The task →
Scan the lines below for the string "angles" and copy every one that has it.

Stored data →
········
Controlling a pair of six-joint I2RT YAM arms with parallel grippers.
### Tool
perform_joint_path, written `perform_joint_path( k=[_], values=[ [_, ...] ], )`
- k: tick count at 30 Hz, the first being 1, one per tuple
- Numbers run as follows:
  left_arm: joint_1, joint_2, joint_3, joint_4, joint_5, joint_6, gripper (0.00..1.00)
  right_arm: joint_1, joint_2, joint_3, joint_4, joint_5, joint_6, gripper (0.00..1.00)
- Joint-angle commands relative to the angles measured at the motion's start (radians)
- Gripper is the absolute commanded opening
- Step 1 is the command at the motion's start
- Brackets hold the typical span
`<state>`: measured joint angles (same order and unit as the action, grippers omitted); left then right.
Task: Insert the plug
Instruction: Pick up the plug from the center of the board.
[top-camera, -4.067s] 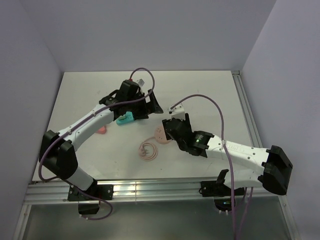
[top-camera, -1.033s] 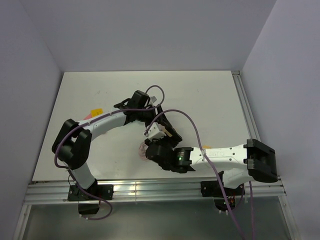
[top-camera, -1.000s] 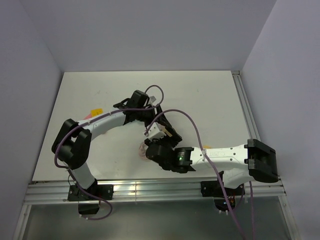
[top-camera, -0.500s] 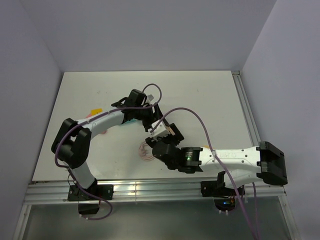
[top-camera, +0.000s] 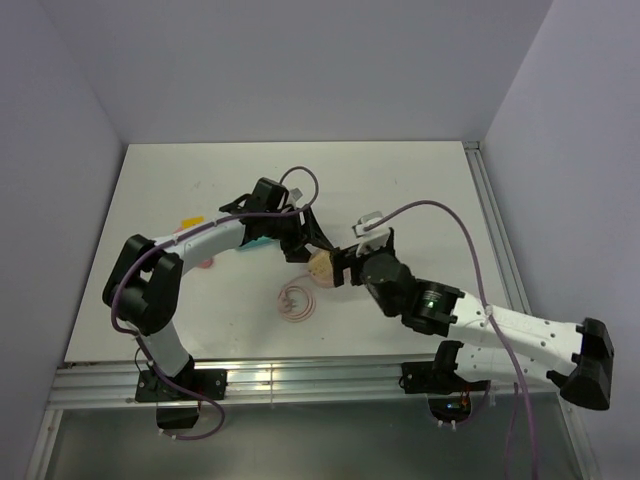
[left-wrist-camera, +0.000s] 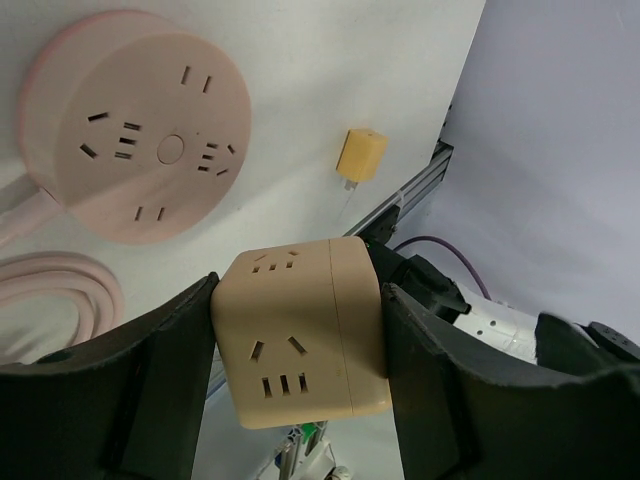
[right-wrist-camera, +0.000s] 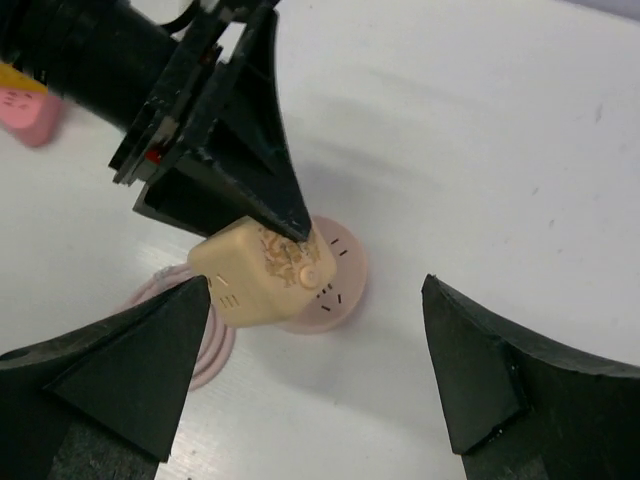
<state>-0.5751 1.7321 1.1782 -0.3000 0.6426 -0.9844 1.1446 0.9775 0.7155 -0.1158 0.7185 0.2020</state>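
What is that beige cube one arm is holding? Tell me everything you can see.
A beige plastic cube adapter with rounded edges, a seam, and socket slots on two visible faces. It is clamped, tilted, in the left gripper, raised beside the round pink socket hub; whether they touch is unclear.

Bright, even, diffuse light from above; the white desk (top-camera: 400, 190) nearly washes out, with only a soft shadow beside the pink socket (right-wrist-camera: 335, 285). All 3 views are sharp.
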Motion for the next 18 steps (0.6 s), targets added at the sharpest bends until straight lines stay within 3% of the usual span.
perform_joint_path(
  k=[1, 3, 8, 14, 18],
  values=[
    [0.012, -0.058, -0.003, 0.036, 0.042, 0.027, 0.25, -0.127, -0.089, -0.03, 0.013, -0.304, 0.079, 0.93],
    [0.015, -0.071, -0.008, 0.055, 0.048, 0.032, 0.25, -0.24, -0.1, -0.036, 0.01, -0.419, 0.096, 0.93],
    [0.017, -0.108, -0.018, 0.085, 0.077, 0.056, 0.27, -0.374, -0.079, -0.027, 0.031, -0.738, 0.103, 0.93],
    [0.018, -0.123, -0.015, 0.113, 0.18, 0.091, 0.3, -0.413, -0.056, -0.036, 0.084, -0.921, 0.067, 0.95],
    [0.02, -0.146, -0.006, 0.084, 0.215, 0.133, 0.3, -0.414, -0.031, -0.025, 0.088, -0.938, 0.059, 0.95]
  ],
)
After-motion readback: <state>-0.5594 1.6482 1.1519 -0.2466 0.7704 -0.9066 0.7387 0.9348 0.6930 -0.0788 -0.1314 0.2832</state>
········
Answer to the exercise →
- Joint-angle commands relative to the angles measured at the motion's start (radians)
`<state>`: measured joint angles (same order and unit as the action, grippers omitted); left then right.

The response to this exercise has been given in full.